> **INFORMATION PROVIDED**
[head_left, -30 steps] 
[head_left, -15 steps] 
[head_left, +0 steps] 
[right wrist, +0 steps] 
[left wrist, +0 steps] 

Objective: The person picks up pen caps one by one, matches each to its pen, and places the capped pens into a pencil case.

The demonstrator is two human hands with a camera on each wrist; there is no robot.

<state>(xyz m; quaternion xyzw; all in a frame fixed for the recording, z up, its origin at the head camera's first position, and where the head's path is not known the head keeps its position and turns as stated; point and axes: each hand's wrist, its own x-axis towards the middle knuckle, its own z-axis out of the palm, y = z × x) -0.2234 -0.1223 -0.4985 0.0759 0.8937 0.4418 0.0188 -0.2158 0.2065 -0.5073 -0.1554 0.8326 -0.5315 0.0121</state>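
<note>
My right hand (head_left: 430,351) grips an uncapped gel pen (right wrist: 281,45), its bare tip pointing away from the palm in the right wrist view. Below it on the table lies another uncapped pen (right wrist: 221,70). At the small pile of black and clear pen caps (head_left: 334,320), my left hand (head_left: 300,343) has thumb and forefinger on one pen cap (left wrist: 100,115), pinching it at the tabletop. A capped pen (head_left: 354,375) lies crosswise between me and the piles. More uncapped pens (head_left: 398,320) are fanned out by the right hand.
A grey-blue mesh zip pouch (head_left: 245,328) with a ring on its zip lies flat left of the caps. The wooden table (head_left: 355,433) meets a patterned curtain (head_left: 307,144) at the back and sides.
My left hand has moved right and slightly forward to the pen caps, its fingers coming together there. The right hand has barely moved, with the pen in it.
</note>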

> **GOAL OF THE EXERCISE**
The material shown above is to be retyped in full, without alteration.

> **EXERCISE ANSWER**
[head_left, -30 steps] 
[head_left, -15 steps] 
[head_left, +0 steps] 
[right wrist, +0 steps] 
[left wrist, +0 steps] 

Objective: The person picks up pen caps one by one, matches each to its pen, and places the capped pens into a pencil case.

The demonstrator is two human hands with a camera on each wrist; there is no robot.

<state>(xyz m; quaternion xyzw; all in a frame fixed for the recording, z up, its origin at the head camera's first position, and where the head's path is not known the head keeps its position and turns as stated; point and axes: each hand's wrist, its own x-axis towards the middle knuckle, its own z-axis out of the palm, y = z × x) -0.2234 -0.1223 -0.4985 0.0759 0.8937 0.4418 0.0188 -0.2158 0.2065 -0.5073 -0.1554 0.8326 -0.5315 0.0121</state>
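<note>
My right hand (head_left: 430,351) grips an uncapped gel pen (right wrist: 281,45), its bare tip pointing away from the palm in the right wrist view. Below it on the table lies another uncapped pen (right wrist: 221,70). At the small pile of black and clear pen caps (head_left: 334,320), my left hand (head_left: 300,343) has thumb and forefinger on one pen cap (left wrist: 100,115), pinching it at the tabletop. A capped pen (head_left: 354,375) lies crosswise between me and the piles. More uncapped pens (head_left: 398,320) are fanned out by the right hand.
A grey-blue mesh zip pouch (head_left: 245,328) with a ring on its zip lies flat left of the caps. The wooden table (head_left: 355,433) meets a patterned curtain (head_left: 307,144) at the back and sides.
My left hand has moved right and slightly forward to the pen caps, its fingers coming together there. The right hand has barely moved, with the pen in it.
</note>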

Nothing else is needed to finish the exercise.